The Answer is 66 Questions

The most obvious objection to belief in God has apparently always been an obvious objection. I can say this because one of the very earliest books in the Bible is dedicated to addressing that argument.

The objection is this: If God is good, then why does he allow bad to happen?  If God is just, then why does he allow innocent people to suffer?

The book of the Bible addressing this question is Job. Dating the book is impossible, because there is not enough historical context within its writings to confidently anchor it in time. It was written something like 3,000 years ago, and quite possibly it was written before the books attributed to Moses were written, including Genesis. The questions the Book of Job addresses are that fundamental and that old.

Summarizing the book is difficult. It is an epic involving no physical passage, but instead a journey through arguments and ideas. A group of friends surrounds a suffering man, Job, and in their conversation they seek to both console him and guide him by exploring different explanations for his suffering.

Many of the explanations rely upon or swerve near to this premise: Job is suffering because he has sinned against God in some way of which he is not aware.

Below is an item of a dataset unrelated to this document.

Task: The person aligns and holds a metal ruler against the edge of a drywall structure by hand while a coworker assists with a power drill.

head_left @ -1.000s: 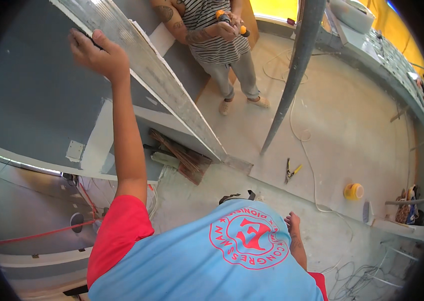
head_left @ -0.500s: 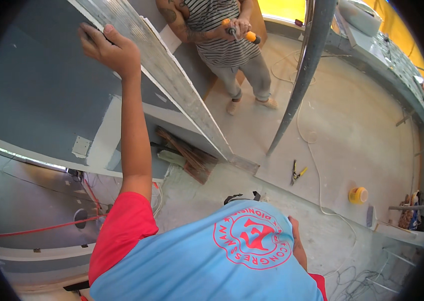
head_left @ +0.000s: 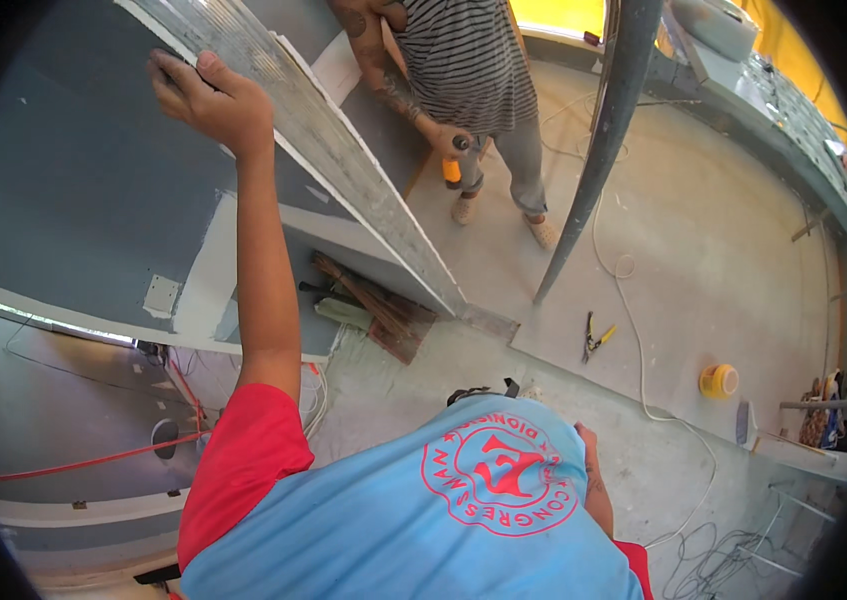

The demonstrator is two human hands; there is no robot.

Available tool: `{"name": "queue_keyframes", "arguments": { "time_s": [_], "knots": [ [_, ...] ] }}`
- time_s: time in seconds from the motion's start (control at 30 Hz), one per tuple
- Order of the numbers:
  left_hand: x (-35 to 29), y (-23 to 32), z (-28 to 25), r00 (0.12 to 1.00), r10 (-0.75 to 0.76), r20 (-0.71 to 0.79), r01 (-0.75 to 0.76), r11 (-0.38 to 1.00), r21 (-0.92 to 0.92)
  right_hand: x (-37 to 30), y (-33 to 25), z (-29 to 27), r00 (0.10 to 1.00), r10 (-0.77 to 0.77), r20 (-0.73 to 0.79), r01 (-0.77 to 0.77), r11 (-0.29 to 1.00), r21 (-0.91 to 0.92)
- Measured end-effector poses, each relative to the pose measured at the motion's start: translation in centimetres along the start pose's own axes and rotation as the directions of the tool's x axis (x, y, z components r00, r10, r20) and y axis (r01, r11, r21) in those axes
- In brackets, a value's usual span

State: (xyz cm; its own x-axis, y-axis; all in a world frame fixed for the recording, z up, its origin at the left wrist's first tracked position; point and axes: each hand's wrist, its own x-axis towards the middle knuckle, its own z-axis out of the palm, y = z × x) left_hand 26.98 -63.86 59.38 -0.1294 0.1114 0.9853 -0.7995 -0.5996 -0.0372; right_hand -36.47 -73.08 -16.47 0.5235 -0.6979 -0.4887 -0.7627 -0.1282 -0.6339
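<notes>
Left hand: your left hand is raised at the near white edge of the metal channel, thumb to one side of that edge and fingers curled to the other; whether it pinches the edge or merely rests there cannot be told — the fingertips are dark and partly hidden.
Right hand: your right hand is low by your side, half covered by the blue shirt; its grip cannot be told.
Metal channel: directly beside your left hand, running from above it down and right to the floor; upright between two pale board edges.
Work in place: the channel stands with boarding along its sides; the grey panel, left of your left hand, is up; a white patch below that hand reads, in judgement, as filler.
Work left: the channel's face is bare along its visible length, and the white patch contrasts with the grey; how much remains cannot be established from this view.
Co-worker: to the right of your left hand, beyond the channel, a person's hand holds an orange-and-black tool, hanging low.
Floor: wooden strips lie below and right of your left hand; yellow-handled pliers and a yellow tub lie farther right, well apart from it.
</notes>
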Motion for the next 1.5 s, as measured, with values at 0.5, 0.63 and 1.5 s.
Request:
{"name": "queue_keyframes", "arguments": {
  "time_s": [0.5,0.63,1.5],
  "knots": [
    [-1.7,0.2,-2.6,0.998,-0.068,-0.012,0.068,0.995,0.07,-3.2,0.4,2.1,0.989,-0.142,0.03,0.144,0.943,-0.298],
    [-2.0,-1.1,-2.3,0.992,-0.126,0.027,0.123,0.988,0.095,-2.1,0.9,3.8,0.979,0.17,-0.113,-0.137,0.957,0.255],
    [-2.0,-0.9,-4.3,0.985,-0.075,0.154,0.079,0.997,-0.021,2.0,-48.0,-25.0,0.591,-0.167,-0.789,0.708,0.577,0.408]
  ]
}}
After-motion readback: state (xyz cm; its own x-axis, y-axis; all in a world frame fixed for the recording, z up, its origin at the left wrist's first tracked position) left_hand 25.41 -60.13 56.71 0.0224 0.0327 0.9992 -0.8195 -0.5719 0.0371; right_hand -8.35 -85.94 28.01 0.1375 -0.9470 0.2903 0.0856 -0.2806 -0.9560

Job rejects this premise. His response repeatedly insists on this point: He has not sinned; he has been as obedient to God as he could be. If God is just, where is his justice?

God joins the conversation at the very end of Job, in one of the most dramatic scenes in scripture.

God’s answer refutes the friends’ premise along with the very foundation of their spiritual assumptions. In essence, God’s answer refutes their religion. The Creator is NOT authoring the events of this world as a means of reward or punishment for those who please or displease him. Such is not the nature of this world and such is not the nature of God.

God does not connect to retribution. That is not the means of knowing him.

Rather, God connects to wisdom. The workings of his plans, and what he understands about his plans, are vastly greater than we are able to know or even define with our questioning.

God appears to Job and his arguing friends as a whirlwind. In entering the conversation, how can he communicate the understanding that is missing to humans who can’t even understand the understanding?  How can he communicate the vastness of the unknown unknowns?

He does this by asking questions. In the climactic passage of Job, God says, essentially: “You are trying to analyze and critique my choices with your questioning? Well then, I have some questions for you....”

There are about 66 questions in all. The tally actually depends on which questions the reader includes in this line of argument and also depends on where the punctuation is placed. There is no science in the questions, as that was not their purpose. That is, there is no meteorology (hail is not kept in a storehouse) and there is no zoology (Behemoth and Leviathan do not exist). Instead, God was speaking to a group of ancient men by coming down to the level of what these men knew or thought they knew. If he spoke to us, he would step down into our flawed understanding in just the same way.

In the biblical text depicting the scene, the questions all flow together. I have not previously seen the questions anywhere listed out, as though to itemize all that God cared to mention regarding what he knows that human beings do not. To appreciate the size of God’s answer to the idea that he ought to conform to our expectations, consider that any one of the 66 questions would be a reasonable retort.